Case ID: ad3d_78/html/1456-01.html
Source: Caselaw Access Project
Author: {"author": "Garry, J.", "license": "Public Domain", "url": "https://static.case.law/"}
Date Created: 2024-08-24T03:29:51.129683

In the Matter of James R. Thompson, Appellant, v New York State Teachers’ Retirement System, Respondent.
    [912 NYS2d 141]
   Garry, J.

Appeal from a judgment of the Supreme Court (Connolly, J.), entered August 27, 2009 in Albany County, which dismissed petitioner’s application, in a proceeding pursuant to CPLR article 78, to review a determination of respondent calculating petitioner’s retirement benefit.

Petitioner worked as an educator beginning in 1972, and was employed as a principal in the LeRoy Central School District from 1997 onward. Pursuant to a collective bargaining agreement (hereinafter CBA) between the school district and the LeRoy Administrators’ Assocation, he was to receive 3.5% annual pay increases through the 2005-2006 school year. The CBA also offered a retirement incentive wherein an administrator who retired immediately after becoming eligible to do so without penalty would receive a lump-sum payment of $20,750. Petitioner would have qualified for the incentive had he retired during the 2004-2005 school year, but he did not do so. Instead, the school district and association executed a memorandum of understanding in 2005 that granted large annual raises to petitioner and another administrator neáring retirement age. Specifically, the memorandum amended the CBA to give petitioner a 10.22% salary increase in the 2005-2006 school year, and guaranteed that the successor CBA would give him a 6.5% salary increase for the 2006-2007 school year. Following petitioner’s 2007 retirement, respondent excluded those increases in salary when calculating his retirement benefit, and this CPLR article 78 proceeding ensued. Supreme Court dismissed the petition, and petitioner appeals.

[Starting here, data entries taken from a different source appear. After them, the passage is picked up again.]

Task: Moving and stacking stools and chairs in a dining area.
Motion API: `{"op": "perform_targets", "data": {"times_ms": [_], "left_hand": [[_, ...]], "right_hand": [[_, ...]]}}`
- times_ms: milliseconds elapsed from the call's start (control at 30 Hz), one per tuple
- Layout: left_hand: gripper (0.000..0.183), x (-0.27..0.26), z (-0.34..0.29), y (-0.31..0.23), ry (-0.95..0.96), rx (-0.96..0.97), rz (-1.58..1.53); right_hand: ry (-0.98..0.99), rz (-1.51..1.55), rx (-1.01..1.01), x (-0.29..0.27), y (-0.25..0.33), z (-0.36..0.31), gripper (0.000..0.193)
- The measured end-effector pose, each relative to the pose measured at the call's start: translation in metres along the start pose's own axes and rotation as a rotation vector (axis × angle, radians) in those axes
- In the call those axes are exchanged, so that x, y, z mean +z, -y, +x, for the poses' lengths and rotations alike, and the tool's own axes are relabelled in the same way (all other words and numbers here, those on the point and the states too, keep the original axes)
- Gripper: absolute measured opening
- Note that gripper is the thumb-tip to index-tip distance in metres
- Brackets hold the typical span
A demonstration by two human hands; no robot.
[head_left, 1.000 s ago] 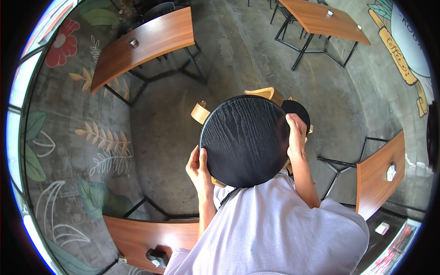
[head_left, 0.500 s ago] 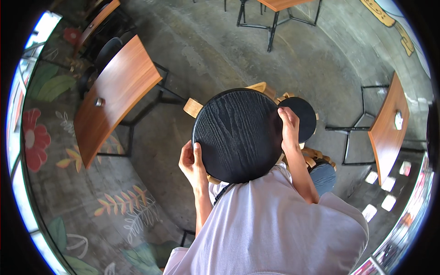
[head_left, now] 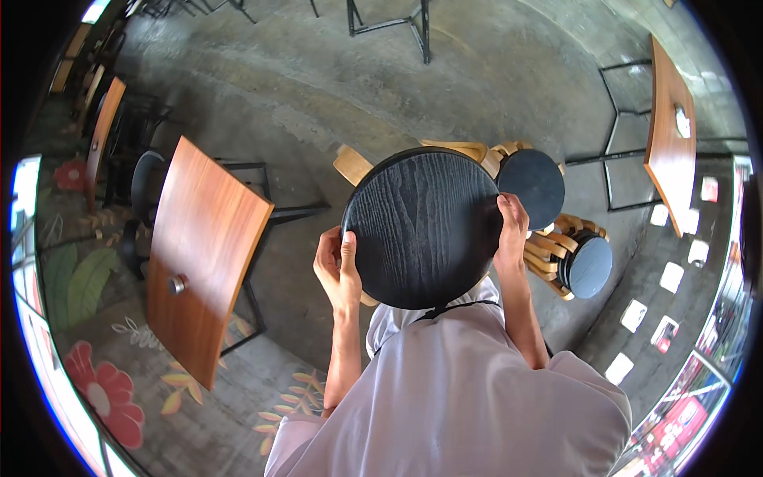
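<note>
A stool with a round black wood-grain seat is held up in front of my body, its seat facing me. Pale wooden legs poke out past the seat's far edge and upper left; the rest of them are hidden beneath it. My left hand grips the left rim, thumb on top. On the right rim my right hand is closed, with its fingers partly tucked under the edge. Just beyond that hand stands another black-topped stool. Closer to me on the right is a stack of stools with several bent wooden legs.
To my left stands a wooden-topped table with black metal legs and a small metal object on it. Another table is at the far right, with a white item on top. Dark table legs rise ahead on the concrete floor.
My view has turned, so the left table sits lower and the right table higher. More of the stool stack on the right shows. Both hands keep their hold on the stool.
</note>
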State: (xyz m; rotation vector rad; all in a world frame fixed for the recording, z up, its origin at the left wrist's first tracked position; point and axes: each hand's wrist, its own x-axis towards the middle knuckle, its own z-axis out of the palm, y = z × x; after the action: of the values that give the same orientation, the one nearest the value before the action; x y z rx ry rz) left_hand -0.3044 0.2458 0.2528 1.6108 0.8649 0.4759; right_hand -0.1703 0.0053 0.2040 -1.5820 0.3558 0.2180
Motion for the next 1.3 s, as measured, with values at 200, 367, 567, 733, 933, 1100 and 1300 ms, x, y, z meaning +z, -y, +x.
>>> {"op": "perform_targets", "data": {"times_ms": [200,367,567,733,933,1100,1300], "left_hand": [[0.035,0.032,0.079,0.026,0.094,0.084,0.142],[0.033,0.057,0.147,0.056,0.178,0.213,0.439],[0.030,0.081,0.224,0.127,0.328,0.096,0.459],[0.036,0.111,0.289,0.171,0.470,0.018,0.676],[0.038,0.158,0.363,0.267,0.683,-0.123,0.824],[0.036,0.200,0.404,0.319,0.736,-0.238,0.949],[0.037,0.261,0.433,0.350,0.893,-0.187,1.109]], "right_hand": [[-0.171,0.019,0.022,0.032,-0.022,0.038,0.025],[-0.231,0.052,0.098,0.059,-0.057,0.091,0.028],[-0.310,0.004,0.184,0.098,-0.091,0.155,0.027],[-0.375,-0.049,0.375,0.126,-0.139,0.219,0.028],[-0.381,-0.154,0.519,0.138,-0.207,0.282,0.032],[-0.353,-0.281,0.519,0.137,-0.267,0.314,0.035],[-0.350,-0.390,0.619,0.130,-0.332,0.340,0.037]]}}
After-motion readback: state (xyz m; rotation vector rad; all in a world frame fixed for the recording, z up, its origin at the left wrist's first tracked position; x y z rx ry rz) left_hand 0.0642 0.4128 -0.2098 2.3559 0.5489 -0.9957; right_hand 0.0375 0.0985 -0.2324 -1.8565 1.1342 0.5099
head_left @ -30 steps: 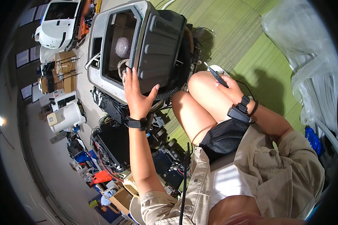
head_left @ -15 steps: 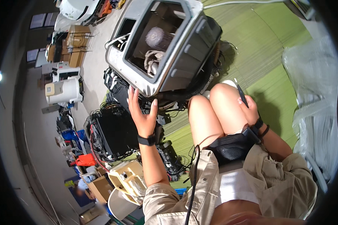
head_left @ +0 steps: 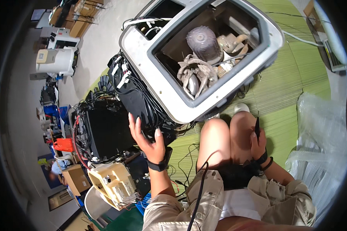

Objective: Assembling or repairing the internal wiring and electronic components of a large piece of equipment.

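Note:
My left hand (head_left: 147, 141) is raised with its fingers spread and nothing in them, in front of bundled black cables (head_left: 150, 106) and a black box (head_left: 110, 129). My right hand (head_left: 259, 145) rests by my right thigh, closed around a slim black tool (head_left: 257, 126) that points away from me; its exact kind is unclear. Ahead stands a grey-and-white machine housing (head_left: 177, 111) with a large opening. Inside it are a translucent ribbed dome (head_left: 202, 43), a tangle of pale hoses (head_left: 196, 75) and some brownish fittings (head_left: 233, 43). Neither hand touches the housing.
A cream plastic part (head_left: 113, 184) stands at the lower left. Clear plastic wrap (head_left: 316, 131) lies at the right on the green mat (head_left: 289, 82). A white rounded machine (head_left: 56, 61) and an orange-red bag (head_left: 63, 144) are farther left. Loose wires trail near my knees.
My view has shifted, so more of the housing's inside shows. My left hand now appears farther from the housing's near edge. The right hand still holds the black tool.

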### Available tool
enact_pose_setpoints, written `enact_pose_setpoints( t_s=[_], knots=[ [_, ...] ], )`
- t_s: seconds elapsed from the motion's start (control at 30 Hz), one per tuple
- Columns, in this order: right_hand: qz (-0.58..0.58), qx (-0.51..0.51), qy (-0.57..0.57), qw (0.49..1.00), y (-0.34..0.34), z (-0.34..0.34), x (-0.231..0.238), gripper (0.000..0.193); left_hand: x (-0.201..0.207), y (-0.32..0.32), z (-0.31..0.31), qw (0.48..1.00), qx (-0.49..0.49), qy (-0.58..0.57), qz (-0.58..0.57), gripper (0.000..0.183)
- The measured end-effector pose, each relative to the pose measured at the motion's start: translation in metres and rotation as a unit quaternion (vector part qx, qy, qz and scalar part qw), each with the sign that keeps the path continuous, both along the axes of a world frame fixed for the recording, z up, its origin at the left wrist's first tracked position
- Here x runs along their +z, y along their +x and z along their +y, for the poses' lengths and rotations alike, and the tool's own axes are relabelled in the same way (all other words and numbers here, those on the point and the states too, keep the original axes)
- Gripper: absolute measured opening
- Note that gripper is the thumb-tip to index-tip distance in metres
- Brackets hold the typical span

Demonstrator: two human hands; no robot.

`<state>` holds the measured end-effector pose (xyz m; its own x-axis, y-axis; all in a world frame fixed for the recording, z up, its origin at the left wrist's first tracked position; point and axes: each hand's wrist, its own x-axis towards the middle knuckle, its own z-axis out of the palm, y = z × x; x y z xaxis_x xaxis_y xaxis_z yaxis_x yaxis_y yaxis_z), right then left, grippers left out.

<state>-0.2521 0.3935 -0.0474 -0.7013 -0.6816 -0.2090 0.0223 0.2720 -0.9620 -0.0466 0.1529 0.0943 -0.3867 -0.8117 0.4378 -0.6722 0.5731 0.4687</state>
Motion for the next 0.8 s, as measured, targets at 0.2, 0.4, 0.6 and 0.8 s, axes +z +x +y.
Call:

We affirm. In order to determine petitioner’s retirement benefits, respondent appropriately calculated his final average salary using “the average regular compensation earned . . . during the three years of actual service immediately preceding his date of retirement” (Education Law § 501 [11] [b]). To prevent the artificial inflation of that figure, respondent is directed to exclude any form of termination pay or compensation otherwise paid in anticipation of retirement (see Education Law § 501 [11] [b]; 21 NYCRR 5001.1 [d]; 5003.1 [a]; Matter of Holbert v New York State Teachers’ Retirement Sys., 43 AD3d 530, 532 [2007]). Here, the 2005 memorandum of understanding states that it was intended to “provide administrators with an incentive to continue [working] beyond retirement eligibility,” and granted exceptional salary increases to petitioner. Indeed, the school district’s business administrator readily admitted that the increases were intended to “partially offset the loss of the retirement incentive” and induce petitioner to continue working through 2007. Despite petitioner’s protestations that he had no express timetable for retiring when the memorandum of understanding was executed, respondent rationally concluded from the above evidence that the disproportionate increases in his salary were made in anticipation of retirement (see Matter of Holbert v New York State Teachers’ Retirement Sys., 43 AD3d at 534; Matter of Cooper v New York State Teachers’ Retirement Sys., 19 AD3d 724, 726 [2005]; Matter of Adler v New York State Teachers’ Retirement Sys., 188 AD2d 732, 733 [1992]).

Mercure, J.P., Malone Jr., Kavanagh and Egan Jr., JJ., concur. Ordered that the judgment is affirmed, without costs. 
      
       Unlike employees who had joined respondent prior to June 17, 1971, petitioner was not entitled to include termination pay in his final average salary even if it constituted compensation earned as a teacher or administrator (compare 21 NYCRR 5003.1 [a] and 21 NYCRR 5003.2 [c] with 21 NYCRR 5003.2 [b]; Matter of Curra v New York State Teachers’ Retirement Sys., 30 AD3d 666, 666 [2006]).